**TO DO:**
After finding the line with "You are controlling" in the data below, set down exactly each line through the one with "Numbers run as", inclusive, and stop there.

Stored data
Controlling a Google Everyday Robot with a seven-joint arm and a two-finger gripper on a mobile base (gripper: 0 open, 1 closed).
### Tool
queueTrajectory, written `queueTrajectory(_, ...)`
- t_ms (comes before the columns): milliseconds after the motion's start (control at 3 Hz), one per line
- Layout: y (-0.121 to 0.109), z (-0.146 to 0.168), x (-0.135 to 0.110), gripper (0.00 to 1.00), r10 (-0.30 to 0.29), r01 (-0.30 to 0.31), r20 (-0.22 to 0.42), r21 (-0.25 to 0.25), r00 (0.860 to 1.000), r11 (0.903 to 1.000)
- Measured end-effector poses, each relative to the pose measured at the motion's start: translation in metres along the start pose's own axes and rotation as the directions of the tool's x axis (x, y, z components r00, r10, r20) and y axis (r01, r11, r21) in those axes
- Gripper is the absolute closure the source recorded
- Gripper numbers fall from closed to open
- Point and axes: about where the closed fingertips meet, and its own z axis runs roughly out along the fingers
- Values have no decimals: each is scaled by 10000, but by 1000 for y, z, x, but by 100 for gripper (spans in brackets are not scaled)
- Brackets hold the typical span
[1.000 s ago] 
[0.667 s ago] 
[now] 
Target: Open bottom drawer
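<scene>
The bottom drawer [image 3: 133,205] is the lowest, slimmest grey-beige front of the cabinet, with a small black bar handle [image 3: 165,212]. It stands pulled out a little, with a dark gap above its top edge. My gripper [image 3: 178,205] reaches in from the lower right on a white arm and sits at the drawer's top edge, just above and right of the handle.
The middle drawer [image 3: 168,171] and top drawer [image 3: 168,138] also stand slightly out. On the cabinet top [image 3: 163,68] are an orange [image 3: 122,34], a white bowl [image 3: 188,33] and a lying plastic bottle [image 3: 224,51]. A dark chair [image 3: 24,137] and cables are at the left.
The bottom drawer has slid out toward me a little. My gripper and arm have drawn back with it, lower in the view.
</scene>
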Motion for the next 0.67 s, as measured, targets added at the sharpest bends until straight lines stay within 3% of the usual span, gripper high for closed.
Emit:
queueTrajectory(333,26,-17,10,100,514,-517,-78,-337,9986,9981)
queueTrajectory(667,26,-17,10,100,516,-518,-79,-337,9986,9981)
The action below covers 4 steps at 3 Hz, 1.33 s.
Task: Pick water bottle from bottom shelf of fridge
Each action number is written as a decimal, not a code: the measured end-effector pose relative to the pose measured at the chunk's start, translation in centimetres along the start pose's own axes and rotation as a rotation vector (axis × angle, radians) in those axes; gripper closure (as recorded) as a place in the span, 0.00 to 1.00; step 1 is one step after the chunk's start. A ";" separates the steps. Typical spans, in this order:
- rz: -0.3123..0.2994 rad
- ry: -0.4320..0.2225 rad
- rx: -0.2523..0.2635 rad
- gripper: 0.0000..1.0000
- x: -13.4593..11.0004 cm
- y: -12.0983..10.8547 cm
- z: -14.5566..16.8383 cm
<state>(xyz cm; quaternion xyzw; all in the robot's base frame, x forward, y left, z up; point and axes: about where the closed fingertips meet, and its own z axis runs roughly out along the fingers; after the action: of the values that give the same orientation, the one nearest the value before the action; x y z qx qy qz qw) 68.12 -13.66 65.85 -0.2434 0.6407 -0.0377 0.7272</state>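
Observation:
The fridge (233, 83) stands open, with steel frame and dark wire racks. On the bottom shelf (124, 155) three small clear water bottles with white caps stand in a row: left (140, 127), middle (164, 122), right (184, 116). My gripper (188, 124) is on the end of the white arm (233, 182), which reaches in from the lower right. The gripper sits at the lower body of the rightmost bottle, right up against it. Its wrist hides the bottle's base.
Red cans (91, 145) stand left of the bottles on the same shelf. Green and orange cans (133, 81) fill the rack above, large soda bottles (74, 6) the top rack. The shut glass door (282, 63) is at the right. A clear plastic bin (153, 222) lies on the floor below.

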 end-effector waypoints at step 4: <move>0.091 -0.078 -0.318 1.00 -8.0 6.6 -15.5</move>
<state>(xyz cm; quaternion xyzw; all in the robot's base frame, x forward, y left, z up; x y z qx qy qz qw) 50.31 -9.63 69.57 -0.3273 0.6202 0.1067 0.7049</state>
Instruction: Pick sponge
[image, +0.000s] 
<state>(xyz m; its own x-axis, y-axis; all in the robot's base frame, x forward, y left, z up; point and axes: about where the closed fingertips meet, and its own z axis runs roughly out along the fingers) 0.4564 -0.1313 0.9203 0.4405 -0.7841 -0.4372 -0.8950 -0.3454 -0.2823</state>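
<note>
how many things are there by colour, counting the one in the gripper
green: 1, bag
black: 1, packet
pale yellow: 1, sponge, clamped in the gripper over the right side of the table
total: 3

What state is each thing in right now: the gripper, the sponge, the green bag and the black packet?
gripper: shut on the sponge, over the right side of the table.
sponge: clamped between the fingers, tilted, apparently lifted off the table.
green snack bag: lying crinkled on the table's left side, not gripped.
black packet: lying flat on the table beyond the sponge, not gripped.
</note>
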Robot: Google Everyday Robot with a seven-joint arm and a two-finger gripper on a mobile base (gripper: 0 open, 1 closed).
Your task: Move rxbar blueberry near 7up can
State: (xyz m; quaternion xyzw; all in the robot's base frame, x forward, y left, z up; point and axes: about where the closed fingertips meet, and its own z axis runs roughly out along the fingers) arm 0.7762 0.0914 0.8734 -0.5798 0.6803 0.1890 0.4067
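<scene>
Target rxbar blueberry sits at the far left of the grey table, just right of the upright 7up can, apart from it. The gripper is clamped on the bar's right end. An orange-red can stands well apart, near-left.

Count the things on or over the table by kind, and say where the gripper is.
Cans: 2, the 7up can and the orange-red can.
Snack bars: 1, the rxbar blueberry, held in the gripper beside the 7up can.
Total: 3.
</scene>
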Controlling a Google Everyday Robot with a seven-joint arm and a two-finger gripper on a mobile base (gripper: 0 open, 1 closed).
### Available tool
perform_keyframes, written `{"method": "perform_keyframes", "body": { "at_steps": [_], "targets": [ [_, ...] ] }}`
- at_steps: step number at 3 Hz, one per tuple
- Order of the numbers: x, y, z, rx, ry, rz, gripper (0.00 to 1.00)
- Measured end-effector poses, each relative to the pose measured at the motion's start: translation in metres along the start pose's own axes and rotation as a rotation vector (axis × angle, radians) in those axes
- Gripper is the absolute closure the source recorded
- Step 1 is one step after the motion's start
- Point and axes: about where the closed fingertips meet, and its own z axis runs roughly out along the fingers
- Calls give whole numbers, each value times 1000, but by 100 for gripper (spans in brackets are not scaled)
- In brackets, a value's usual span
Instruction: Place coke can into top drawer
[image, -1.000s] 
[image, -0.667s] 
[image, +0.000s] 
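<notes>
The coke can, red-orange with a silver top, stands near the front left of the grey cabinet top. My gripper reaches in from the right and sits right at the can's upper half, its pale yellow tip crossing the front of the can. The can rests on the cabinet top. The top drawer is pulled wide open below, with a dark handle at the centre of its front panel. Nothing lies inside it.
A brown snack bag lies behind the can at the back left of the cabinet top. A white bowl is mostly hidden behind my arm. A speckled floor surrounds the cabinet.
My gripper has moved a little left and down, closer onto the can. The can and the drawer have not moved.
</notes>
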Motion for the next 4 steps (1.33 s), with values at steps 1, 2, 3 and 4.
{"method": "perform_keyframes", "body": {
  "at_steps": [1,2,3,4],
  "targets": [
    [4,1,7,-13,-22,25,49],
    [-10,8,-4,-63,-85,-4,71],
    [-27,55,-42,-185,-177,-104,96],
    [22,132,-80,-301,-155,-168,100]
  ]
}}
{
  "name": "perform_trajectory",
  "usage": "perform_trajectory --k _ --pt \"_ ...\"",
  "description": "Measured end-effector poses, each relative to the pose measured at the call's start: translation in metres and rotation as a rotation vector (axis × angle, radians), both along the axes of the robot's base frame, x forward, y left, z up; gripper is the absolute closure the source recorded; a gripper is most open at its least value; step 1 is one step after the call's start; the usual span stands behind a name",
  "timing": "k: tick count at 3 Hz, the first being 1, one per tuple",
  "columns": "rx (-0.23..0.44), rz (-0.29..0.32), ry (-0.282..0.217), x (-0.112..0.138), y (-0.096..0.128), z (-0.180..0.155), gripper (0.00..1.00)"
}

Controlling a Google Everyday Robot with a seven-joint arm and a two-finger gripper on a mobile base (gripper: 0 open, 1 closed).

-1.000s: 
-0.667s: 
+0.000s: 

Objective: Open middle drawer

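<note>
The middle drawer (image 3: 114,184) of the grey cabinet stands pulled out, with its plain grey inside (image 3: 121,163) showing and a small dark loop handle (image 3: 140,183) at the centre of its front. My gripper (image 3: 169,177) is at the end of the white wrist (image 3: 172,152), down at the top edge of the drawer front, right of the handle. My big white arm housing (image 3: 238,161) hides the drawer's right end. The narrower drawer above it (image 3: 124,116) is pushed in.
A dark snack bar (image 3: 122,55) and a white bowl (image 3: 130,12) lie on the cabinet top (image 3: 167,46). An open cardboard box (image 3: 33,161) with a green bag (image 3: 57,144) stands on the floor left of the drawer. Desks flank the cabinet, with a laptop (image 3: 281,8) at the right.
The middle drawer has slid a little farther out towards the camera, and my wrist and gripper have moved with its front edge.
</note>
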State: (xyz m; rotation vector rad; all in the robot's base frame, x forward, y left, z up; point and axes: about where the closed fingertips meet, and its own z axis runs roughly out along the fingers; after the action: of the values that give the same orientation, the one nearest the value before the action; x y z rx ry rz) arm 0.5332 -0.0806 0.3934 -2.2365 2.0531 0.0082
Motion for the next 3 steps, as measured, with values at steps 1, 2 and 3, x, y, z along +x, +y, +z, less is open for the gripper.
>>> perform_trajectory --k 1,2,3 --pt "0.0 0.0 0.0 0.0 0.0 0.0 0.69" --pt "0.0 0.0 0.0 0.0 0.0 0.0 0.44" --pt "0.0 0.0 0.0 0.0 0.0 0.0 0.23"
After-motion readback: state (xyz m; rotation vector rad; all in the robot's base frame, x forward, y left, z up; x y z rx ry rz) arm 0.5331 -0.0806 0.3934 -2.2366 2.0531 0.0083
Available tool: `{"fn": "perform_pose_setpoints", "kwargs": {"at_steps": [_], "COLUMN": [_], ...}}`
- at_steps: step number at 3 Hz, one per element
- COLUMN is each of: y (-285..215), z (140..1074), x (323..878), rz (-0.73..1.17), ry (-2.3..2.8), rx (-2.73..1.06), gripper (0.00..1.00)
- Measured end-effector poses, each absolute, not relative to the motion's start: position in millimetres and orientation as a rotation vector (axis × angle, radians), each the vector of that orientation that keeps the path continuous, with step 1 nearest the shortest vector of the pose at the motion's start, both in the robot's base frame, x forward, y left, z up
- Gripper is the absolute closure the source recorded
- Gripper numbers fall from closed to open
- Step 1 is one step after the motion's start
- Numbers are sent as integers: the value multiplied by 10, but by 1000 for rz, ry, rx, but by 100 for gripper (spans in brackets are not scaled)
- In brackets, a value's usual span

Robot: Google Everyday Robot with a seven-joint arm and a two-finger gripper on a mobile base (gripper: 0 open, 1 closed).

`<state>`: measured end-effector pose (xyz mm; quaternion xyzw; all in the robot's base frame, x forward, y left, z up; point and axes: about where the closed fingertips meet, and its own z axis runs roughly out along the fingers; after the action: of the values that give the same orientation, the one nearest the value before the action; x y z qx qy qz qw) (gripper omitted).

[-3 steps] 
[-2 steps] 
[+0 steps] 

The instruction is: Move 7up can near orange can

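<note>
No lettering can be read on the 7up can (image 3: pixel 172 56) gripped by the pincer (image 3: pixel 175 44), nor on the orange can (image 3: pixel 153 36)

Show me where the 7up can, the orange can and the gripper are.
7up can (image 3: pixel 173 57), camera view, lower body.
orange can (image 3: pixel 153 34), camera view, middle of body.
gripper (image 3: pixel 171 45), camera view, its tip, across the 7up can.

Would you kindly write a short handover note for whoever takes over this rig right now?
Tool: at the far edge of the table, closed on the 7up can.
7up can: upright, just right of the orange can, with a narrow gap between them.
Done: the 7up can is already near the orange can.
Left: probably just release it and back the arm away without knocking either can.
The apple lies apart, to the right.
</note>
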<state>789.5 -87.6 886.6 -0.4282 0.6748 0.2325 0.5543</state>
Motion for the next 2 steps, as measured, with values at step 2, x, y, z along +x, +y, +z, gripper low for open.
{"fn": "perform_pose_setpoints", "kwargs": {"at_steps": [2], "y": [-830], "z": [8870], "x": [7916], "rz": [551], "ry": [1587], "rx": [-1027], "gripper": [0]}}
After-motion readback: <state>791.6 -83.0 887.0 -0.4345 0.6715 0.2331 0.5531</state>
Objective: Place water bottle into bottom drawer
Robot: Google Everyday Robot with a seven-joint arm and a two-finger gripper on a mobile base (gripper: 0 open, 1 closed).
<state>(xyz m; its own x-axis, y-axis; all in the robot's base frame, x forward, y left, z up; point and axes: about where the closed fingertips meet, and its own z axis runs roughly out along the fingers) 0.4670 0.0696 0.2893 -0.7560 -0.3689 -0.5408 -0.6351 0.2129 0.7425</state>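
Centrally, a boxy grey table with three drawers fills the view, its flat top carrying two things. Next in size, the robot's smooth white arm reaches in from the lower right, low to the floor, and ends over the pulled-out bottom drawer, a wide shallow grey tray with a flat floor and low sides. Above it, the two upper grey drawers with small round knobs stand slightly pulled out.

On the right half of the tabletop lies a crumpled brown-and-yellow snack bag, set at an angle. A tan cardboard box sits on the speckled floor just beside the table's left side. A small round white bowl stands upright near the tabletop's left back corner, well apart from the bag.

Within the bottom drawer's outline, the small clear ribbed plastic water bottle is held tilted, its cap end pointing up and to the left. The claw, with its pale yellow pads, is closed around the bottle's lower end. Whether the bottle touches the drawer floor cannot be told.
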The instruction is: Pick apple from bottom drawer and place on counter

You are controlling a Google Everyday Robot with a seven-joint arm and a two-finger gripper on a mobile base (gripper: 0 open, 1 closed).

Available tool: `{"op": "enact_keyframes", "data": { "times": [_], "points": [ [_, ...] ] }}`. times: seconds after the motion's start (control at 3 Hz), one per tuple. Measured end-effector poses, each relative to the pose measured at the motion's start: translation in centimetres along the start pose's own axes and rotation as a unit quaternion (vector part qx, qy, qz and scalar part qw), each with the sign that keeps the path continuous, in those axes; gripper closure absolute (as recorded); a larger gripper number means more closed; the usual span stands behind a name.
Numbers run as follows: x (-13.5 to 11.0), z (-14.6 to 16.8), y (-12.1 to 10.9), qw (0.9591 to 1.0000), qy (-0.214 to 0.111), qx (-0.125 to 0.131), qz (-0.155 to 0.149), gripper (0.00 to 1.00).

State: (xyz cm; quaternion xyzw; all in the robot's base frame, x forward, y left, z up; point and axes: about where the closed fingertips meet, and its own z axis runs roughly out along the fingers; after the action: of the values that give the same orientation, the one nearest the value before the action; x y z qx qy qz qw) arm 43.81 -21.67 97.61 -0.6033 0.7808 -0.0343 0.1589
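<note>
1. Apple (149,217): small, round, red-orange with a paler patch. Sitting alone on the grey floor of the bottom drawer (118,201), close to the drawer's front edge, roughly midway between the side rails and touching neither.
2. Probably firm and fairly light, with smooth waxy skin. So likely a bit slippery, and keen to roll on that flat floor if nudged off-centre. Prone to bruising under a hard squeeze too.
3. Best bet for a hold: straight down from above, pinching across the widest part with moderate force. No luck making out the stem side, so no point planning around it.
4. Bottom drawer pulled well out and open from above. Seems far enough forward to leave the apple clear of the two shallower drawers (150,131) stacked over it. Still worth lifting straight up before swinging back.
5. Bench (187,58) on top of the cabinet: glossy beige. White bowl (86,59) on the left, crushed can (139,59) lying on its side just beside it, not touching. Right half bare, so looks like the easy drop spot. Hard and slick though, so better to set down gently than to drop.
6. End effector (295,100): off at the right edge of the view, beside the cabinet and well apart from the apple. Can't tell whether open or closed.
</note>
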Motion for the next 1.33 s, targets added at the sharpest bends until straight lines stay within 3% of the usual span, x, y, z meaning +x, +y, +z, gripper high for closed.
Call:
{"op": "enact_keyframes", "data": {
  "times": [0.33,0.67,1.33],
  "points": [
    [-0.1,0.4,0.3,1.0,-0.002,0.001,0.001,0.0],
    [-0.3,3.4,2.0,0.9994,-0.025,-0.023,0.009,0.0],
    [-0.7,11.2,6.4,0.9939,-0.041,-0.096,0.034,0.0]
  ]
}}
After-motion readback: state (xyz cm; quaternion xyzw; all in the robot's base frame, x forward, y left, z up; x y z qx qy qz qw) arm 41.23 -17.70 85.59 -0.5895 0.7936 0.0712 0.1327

**EXERCISE SOLUTION:**
You are controlling a Google Everyday Robot with a seven-joint arm and a two-finger gripper on a mobile base (gripper: 0 open, 1 closed).

Available tool: `{"op": "enact_keyframes", "data": { "times": [_], "points": [ [_, ...] ] }}`. times: seconds after the motion's start (control at 3 Hz), one per tuple. Measured end-effector poses, each relative to the pose measured at the motion's start: translation in centimetres along the start pose's own axes and rotation as a unit quaternion (vector part qx, qy, qz and scalar part qw), each with the sign that keeps the path continuous, in those axes; gripper closure absolute (as recorded); a larger gripper number means more closed; the usual span stands behind a name.
Numbers run as follows: x (-13.5 to 11.0), z (-14.6 to 16.8), y (-12.1 to 10.9), qw (0.9591 to 1.0000), qy (-0.214 to 0.111), qx (-0.125 to 0.131), qz (-0.155 to 0.149), gripper (0.00 to 1.00).

The exercise calls for nothing more.